BEGIN

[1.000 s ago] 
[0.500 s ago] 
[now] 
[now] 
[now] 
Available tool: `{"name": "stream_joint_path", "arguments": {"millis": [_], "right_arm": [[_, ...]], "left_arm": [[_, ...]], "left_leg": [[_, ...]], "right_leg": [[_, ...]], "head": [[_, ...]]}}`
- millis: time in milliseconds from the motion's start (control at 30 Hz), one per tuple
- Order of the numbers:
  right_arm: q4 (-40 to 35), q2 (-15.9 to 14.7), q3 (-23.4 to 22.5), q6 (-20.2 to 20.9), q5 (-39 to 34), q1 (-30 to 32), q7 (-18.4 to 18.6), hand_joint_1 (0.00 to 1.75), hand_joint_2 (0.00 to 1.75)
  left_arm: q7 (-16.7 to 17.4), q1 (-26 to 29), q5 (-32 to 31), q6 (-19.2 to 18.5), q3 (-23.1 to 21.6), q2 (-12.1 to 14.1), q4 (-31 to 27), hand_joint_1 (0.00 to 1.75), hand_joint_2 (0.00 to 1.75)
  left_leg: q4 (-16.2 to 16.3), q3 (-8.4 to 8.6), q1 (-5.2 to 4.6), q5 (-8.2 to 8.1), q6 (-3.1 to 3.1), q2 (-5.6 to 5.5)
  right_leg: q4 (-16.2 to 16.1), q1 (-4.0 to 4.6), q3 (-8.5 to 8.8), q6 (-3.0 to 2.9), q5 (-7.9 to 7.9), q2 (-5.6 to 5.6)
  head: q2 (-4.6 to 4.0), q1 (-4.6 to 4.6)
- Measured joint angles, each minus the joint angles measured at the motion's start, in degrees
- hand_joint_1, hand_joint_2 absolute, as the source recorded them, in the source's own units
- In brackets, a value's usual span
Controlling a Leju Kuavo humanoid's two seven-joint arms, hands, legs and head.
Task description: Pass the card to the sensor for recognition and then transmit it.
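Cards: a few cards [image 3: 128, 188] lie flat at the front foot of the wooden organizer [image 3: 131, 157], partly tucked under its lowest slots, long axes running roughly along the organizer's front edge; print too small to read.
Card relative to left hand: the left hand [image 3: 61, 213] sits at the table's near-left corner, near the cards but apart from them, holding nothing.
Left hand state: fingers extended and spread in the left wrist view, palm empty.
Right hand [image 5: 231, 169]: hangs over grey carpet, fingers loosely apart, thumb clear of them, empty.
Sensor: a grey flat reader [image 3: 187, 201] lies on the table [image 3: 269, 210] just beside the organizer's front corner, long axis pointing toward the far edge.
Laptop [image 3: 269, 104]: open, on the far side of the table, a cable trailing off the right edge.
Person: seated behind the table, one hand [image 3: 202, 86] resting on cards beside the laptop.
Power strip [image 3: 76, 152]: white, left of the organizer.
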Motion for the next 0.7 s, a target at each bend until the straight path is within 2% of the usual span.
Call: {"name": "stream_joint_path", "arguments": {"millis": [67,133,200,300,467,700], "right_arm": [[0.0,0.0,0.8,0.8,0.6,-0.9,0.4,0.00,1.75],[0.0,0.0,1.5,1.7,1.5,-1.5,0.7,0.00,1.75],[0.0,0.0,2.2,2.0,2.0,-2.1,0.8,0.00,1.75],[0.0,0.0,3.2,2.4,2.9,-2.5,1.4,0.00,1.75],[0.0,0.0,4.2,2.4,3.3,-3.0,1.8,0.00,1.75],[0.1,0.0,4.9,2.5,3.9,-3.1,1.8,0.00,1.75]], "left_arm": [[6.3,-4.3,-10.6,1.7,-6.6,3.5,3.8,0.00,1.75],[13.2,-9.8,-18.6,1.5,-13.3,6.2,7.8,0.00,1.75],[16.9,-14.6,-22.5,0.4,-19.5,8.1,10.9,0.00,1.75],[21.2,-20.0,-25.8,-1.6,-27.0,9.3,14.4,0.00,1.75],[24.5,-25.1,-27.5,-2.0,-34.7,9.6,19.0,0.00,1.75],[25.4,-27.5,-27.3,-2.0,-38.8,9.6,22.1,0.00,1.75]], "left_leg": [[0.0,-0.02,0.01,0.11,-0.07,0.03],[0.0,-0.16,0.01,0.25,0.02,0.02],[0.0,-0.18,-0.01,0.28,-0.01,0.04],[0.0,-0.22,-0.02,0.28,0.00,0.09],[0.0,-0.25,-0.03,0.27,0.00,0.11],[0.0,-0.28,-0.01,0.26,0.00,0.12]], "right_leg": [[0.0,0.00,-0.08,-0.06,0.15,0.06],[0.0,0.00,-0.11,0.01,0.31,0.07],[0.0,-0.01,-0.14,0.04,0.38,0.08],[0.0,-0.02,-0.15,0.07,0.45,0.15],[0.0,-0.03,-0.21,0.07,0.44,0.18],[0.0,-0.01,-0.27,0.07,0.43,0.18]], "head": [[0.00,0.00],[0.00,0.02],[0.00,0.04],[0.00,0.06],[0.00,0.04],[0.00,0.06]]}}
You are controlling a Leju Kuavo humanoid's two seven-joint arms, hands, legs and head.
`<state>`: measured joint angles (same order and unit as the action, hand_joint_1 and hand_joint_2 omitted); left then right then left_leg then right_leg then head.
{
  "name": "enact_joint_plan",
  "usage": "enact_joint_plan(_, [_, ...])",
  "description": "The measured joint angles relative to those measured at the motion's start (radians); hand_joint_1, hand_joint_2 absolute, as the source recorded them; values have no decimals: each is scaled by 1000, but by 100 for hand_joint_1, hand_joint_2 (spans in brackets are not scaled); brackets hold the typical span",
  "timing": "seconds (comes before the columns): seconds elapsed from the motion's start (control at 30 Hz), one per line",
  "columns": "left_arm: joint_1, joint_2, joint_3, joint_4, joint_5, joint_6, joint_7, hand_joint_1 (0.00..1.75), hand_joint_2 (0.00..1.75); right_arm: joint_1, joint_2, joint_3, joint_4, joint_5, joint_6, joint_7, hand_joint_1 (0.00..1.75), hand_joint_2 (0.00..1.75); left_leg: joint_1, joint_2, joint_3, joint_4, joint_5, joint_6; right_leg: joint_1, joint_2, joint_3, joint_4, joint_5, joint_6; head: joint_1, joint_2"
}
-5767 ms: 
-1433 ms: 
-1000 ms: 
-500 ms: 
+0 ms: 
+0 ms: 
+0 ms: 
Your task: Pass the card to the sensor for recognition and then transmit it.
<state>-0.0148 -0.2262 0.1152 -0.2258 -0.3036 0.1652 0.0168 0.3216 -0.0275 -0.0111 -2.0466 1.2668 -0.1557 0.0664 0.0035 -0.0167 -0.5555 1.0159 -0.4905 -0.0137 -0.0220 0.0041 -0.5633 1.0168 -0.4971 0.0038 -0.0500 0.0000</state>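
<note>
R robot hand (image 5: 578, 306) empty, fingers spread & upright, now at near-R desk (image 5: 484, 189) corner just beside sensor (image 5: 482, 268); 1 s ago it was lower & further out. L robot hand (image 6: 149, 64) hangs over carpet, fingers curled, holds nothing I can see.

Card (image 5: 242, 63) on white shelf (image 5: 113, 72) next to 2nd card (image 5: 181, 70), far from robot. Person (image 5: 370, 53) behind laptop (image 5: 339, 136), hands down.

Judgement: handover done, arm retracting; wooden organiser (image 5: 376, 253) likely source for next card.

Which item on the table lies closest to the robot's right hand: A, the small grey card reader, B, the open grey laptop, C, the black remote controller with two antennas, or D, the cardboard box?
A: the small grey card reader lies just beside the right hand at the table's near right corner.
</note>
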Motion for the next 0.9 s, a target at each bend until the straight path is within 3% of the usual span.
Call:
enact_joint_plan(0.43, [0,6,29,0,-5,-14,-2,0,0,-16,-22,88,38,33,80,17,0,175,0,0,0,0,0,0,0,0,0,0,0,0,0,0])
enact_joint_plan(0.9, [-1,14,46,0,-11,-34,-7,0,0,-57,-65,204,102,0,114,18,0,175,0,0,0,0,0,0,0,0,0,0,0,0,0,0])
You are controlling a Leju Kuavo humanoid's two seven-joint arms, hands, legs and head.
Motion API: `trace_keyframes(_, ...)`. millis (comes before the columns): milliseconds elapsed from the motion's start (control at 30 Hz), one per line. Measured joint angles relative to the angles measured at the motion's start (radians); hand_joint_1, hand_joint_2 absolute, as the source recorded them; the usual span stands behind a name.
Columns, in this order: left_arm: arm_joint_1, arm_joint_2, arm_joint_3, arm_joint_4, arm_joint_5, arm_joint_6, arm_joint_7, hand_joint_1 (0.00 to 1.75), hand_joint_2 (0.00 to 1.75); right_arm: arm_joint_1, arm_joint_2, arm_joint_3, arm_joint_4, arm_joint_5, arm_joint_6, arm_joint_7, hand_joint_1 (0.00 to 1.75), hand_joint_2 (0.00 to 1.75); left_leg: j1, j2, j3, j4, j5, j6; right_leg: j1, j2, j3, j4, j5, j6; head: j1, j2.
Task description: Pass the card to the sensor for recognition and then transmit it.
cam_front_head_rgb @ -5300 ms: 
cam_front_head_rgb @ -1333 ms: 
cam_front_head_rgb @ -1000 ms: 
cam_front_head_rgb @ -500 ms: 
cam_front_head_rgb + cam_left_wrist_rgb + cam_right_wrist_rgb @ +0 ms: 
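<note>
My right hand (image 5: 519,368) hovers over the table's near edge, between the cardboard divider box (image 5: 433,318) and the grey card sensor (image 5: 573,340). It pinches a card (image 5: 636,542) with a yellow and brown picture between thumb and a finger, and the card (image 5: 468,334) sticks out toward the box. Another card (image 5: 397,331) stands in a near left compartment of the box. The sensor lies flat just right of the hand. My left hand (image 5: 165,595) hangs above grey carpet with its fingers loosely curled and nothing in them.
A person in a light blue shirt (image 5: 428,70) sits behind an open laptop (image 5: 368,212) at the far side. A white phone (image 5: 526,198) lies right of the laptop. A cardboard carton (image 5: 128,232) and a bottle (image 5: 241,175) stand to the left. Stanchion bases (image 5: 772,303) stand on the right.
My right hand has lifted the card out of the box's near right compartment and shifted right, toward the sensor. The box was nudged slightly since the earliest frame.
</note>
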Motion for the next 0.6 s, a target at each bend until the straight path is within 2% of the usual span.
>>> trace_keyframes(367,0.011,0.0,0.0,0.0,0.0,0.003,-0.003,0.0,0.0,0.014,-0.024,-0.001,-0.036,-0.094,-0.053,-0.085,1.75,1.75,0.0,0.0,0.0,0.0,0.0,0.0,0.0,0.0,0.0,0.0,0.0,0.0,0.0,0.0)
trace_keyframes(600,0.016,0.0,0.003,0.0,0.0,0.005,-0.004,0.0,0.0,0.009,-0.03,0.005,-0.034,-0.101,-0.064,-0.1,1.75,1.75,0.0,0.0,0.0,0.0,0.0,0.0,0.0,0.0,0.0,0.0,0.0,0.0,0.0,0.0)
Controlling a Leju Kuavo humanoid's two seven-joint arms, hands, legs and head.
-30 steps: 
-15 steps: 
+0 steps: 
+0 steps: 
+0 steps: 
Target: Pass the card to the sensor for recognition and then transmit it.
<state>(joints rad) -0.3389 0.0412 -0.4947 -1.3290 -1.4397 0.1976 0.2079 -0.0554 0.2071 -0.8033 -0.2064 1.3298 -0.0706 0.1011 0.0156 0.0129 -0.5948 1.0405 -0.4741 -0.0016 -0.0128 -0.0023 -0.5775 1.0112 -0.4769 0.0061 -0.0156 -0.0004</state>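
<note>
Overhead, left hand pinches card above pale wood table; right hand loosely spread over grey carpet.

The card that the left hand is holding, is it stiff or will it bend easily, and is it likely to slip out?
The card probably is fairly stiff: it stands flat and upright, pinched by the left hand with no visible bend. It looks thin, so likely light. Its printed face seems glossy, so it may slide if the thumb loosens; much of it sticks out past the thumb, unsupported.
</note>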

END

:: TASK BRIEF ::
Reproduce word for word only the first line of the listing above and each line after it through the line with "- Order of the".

:: ANSWER SPACE ::
[1.000 s ago] 
[0.500 s ago] 
[now] 
[now] 
[now] 
Available tool: `{"name": "stream_joint_path", "arguments": {"millis": [_], "right_arm": [[_, ...]], "left_arm": [[_, ...]], "left_leg": [[_, ...]], "right_leg": [[_, ...]], "head": [[_, ...]]}}`
- millis: time in milliseconds from the motion's start (control at 30 Hz), one per tuple
- Order of the numbers:

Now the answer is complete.